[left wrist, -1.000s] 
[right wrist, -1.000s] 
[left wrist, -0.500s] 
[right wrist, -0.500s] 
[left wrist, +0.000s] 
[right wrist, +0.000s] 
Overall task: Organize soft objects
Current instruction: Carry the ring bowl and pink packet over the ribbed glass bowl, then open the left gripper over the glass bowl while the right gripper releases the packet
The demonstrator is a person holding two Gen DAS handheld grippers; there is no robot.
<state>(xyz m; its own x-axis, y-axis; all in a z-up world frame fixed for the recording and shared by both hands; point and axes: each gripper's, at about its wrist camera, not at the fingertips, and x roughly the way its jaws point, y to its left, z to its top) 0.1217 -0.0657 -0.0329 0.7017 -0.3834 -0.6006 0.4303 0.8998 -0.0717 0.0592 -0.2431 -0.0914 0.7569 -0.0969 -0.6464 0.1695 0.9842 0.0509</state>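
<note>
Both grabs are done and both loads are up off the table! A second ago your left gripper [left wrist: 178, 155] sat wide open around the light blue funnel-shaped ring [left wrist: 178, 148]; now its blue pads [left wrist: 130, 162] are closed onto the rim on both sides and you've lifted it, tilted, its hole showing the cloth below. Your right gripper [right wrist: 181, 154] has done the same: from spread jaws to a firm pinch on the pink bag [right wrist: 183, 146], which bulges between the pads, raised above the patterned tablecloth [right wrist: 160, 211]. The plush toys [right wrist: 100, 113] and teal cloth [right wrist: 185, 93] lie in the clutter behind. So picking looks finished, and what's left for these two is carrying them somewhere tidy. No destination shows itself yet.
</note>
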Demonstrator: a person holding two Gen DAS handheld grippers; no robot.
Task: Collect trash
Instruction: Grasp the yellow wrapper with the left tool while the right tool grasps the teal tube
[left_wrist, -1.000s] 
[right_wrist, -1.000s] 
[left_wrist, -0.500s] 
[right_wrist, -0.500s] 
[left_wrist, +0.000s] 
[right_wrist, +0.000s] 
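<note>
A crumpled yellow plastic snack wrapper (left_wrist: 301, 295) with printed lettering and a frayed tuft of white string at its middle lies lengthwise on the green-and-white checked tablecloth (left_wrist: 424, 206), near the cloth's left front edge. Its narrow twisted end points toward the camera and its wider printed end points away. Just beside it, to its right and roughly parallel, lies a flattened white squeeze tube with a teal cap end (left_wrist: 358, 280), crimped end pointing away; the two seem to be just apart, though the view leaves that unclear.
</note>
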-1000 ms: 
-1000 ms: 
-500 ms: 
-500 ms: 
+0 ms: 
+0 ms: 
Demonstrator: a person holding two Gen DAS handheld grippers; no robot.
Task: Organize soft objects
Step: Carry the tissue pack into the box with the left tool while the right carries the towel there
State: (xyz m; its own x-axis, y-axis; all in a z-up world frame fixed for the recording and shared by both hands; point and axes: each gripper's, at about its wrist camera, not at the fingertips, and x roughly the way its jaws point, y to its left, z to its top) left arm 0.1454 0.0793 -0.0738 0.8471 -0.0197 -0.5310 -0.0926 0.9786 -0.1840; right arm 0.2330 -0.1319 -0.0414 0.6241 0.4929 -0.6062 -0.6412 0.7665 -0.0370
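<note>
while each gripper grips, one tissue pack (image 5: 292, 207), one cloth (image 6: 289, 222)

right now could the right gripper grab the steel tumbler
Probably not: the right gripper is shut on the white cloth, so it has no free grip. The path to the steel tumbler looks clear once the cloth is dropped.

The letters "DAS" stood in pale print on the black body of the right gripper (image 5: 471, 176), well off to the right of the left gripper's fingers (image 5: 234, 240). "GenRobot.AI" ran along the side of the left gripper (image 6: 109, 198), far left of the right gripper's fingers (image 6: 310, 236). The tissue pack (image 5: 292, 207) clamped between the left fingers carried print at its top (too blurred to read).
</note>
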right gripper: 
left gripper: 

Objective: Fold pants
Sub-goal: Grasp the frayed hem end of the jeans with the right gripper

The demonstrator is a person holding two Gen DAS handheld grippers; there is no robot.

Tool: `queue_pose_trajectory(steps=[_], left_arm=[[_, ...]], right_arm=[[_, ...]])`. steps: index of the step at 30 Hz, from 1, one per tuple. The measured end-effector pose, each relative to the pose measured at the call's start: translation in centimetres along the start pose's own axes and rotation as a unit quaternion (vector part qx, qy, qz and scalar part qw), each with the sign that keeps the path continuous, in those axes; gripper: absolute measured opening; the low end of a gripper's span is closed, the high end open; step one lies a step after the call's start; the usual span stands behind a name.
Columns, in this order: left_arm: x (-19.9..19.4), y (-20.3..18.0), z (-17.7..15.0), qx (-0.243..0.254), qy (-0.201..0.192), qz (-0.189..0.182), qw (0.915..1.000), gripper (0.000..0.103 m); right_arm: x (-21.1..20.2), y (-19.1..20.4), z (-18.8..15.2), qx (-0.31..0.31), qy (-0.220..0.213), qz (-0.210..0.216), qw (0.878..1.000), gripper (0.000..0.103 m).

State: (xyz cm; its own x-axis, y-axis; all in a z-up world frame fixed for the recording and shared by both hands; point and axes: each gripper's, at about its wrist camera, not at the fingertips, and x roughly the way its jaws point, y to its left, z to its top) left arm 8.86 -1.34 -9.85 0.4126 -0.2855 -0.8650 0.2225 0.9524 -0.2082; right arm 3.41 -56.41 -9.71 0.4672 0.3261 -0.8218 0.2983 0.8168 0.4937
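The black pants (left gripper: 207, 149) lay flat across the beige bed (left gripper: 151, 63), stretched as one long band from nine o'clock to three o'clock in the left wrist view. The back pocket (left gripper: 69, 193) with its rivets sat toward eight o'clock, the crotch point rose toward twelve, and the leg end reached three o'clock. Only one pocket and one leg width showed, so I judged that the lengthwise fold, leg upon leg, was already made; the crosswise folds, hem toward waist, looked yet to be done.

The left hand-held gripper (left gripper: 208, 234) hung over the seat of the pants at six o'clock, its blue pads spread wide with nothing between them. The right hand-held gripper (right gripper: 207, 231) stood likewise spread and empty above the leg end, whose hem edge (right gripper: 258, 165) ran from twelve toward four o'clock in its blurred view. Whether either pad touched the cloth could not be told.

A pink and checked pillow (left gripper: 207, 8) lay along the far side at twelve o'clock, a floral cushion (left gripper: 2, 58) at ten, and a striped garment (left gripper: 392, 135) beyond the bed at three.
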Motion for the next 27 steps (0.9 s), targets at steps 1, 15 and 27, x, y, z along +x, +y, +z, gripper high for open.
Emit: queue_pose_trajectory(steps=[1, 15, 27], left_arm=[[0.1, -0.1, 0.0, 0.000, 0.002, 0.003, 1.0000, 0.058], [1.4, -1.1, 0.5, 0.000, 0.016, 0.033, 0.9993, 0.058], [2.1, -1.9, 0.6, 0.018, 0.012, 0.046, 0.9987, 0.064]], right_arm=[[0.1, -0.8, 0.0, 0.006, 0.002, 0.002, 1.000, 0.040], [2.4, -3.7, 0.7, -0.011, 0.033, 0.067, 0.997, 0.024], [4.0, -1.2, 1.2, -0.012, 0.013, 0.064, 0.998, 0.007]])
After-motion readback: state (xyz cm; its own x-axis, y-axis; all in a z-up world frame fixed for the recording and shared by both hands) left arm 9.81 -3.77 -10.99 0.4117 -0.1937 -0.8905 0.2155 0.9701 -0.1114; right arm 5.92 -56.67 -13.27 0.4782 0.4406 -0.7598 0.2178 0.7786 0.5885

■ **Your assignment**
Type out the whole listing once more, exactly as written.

■ **Solution to this problem**
[left wrist, -1.000s] 
[right wrist, -1.000s] 
[left wrist, -0.500s] 
[right wrist, -0.500s] 
[left wrist, +0.000s] 
[right wrist, +0.000s] 
Overall task: Organize soft objects
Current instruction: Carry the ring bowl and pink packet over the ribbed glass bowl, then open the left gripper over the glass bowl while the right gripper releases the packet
The demonstrator is a person holding two Gen DAS handheld grippers; there is no robot.
<state>(xyz m; its own x-axis, y-axis; all in a z-up world frame fixed for the recording and shared by both hands; point and axes: each gripper's, at about its wrist camera, not at the fingertips, and x roughly the way its jaws point, y to its left, z to its top) 0.1217 -0.0657 -0.0329 0.7017 -0.3834 -0.6006 0.4303 0.8998 -0.0717 0.0592 -0.2431 -0.0914 0.7569 -0.0969 -0.6464 0.1695 0.9842 0.0509</state>
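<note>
Both grabs are done and both loads are up off the table! A second ago your left gripper [left wrist: 178, 155] sat wide open around the light blue funnel-shaped ring [left wrist: 178, 148]; now its blue pads [left wrist: 130, 162] are closed onto the rim on both sides and you've lifted it, tilted, its hole showing the cloth below. Your right gripper [right wrist: 181, 154] has done the same: from spread jaws to a firm pinch on the pink bag [right wrist: 183, 146], which bulges between the pads, raised above the patterned tablecloth [right wrist: 160, 211]. The plush toys [right wrist: 100, 113] and teal cloth [right wrist: 185, 93] lie in the clutter behind. So picking looks finished, and what's left for these two is carrying them somewhere tidy. No destination shows itself yet.
</note>
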Demonstrator: a person holding two Gen DAS handheld grippers; no robot.
Task: Collect trash
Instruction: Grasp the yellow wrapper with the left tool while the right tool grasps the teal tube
[left_wrist, -1.000s] 
[right_wrist, -1.000s] 
[left_wrist, -0.500s] 
[right_wrist, -0.500s] 
[left_wrist, +0.000s] 
[right_wrist, +0.000s] 
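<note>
A crumpled yellow plastic snack wrapper (left_wrist: 301, 295) with printed lettering and a frayed tuft of white string at its middle lies lengthwise on the green-and-white checked tablecloth (left_wrist: 424, 206), near the cloth's left front edge. Its narrow twisted end points toward the camera and its wider printed end points away. Just beside it, to its right and roughly parallel, lies a flattened white squeeze tube with a teal cap end (left_wrist: 358, 280), crimped end pointing away; the two seem to be just apart, though the view leaves that unclear.
</note>
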-1000 ms: 
-1000 ms: 
-500 ms: 
-500 ms: 
+0 ms: 
+0 ms: 
Demonstrator: a person holding two Gen DAS handheld grippers; no robot.
Task: Organize soft objects
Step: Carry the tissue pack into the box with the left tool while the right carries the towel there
State: (xyz m; its own x-axis, y-axis; all in a z-up world frame fixed for the recording and shared by both hands; point and axes: each gripper's, at about its wrist camera, not at the fingertips, and x roughly the way its jaws point, y to its left, z to its top) left arm 0.1454 0.0793 -0.0738 0.8471 -0.0197 -0.5310 -0.0926 0.9786 -0.1840; right arm 0.2330 -0.1319 -0.0414 0.6241 0.4929 -0.6062 -0.6412 0.7665 -0.0370
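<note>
while each gripper grips, one tissue pack (image 5: 292, 207), one cloth (image 6: 289, 222)

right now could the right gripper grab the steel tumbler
Probably not: the right gripper is shut on the white cloth, so it has no free grip. The path to the steel tumbler looks clear once the cloth is dropped.

The letters "DAS" stood in pale print on the black body of the right gripper (image 5: 471, 176), well off to the right of the left gripper's fingers (image 5: 234, 240). "GenRobot.AI" ran along the side of the left gripper (image 6: 109, 198), far left of the right gripper's fingers (image 6: 310, 236). The tissue pack (image 5: 292, 207) clamped between the left fingers carried print at its top (too blurred to read).
</note>
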right gripper: 
left gripper: 

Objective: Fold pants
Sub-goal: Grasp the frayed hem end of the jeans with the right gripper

The demonstrator is a person holding two Gen DAS handheld grippers; there is no robot.

Tool: `queue_pose_trajectory(steps=[_], left_arm=[[_, ...]], right_arm=[[_, ...]])`. steps: index of the step at 30 Hz, from 1, one per tuple. The measured end-effector pose, each relative to the pose measured at the call's start: translation in centimetres along the start pose's own axes and rotation as a unit quaternion (vector part qx, qy, qz and scalar part qw), each with the sign that keeps the path continuous, in those axes; gripper: absolute measured opening; the low end of a gripper's span is closed, the high end open; step one lies a step after the call's start; the usual span stands behind a name.
Columns, in this order: left_arm: x (-19.9..19.4), y (-20.3..18.0), z (-17.7..15.0), qx (-0.243..0.254), qy (-0.201..0.192), qz (-0.189..0.182), qw (0.915..1.000), gripper (0.000..0.103 m); right_arm: x (-21.1..20.2), y (-19.1..20.4), z (-18.8..15.2), qx (-0.31..0.31), qy (-0.220..0.213), qz (-0.210..0.216), qw (0.878..1.000), gripper (0.000..0.103 m).

State: (xyz cm; its own x-axis, y-axis; all in a z-up world frame fixed for the recording and shared by both hands; point and axes: each gripper's, at about its wrist camera, not at the fingertips, and x roughly the way its jaws point, y to its left, z to its top) left arm 8.86 -1.34 -9.85 0.4126 -0.2855 -0.8650 0.2225 0.9524 -0.2082; right arm 3.41 -56.41 -9.71 0.4672 0.3261 -0.8218 0.2983 0.8168 0.4937
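The black pants (left gripper: 207, 149) lay flat across the beige bed (left gripper: 151, 63), stretched as one long band from nine o'clock to three o'clock in the left wrist view. The back pocket (left gripper: 69, 193) with its rivets sat toward eight o'clock, the crotch point rose toward twelve, and the leg end reached three o'clock. Only one pocket and one leg width showed, so I judged that the lengthwise fold, leg upon leg, was already made; the crosswise folds, hem toward waist, looked yet to be done.

The left hand-held gripper (left gripper: 208, 234) hung over the seat of the pants at six o'clock, its blue pads spread wide with nothing between them. The right hand-held gripper (right gripper: 207, 231) stood likewise spread and empty above the leg end, whose hem edge (right gripper: 258, 165) ran from twelve toward four o'clock in its blurred view. Whether either pad touched the cloth could not be told.

A pink and checked pillow (left gripper: 207, 8) lay along the far side at twelve o'clock, a floral cushion (left gripper: 2, 58) at ten, and a striped garment (left gripper: 392, 135) beyond the bed at three.
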Motion for the next 27 steps (0.9 s), targets at steps 1, 15 and 27, x, y, z along +x, +y, +z, gripper high for open.
Emit: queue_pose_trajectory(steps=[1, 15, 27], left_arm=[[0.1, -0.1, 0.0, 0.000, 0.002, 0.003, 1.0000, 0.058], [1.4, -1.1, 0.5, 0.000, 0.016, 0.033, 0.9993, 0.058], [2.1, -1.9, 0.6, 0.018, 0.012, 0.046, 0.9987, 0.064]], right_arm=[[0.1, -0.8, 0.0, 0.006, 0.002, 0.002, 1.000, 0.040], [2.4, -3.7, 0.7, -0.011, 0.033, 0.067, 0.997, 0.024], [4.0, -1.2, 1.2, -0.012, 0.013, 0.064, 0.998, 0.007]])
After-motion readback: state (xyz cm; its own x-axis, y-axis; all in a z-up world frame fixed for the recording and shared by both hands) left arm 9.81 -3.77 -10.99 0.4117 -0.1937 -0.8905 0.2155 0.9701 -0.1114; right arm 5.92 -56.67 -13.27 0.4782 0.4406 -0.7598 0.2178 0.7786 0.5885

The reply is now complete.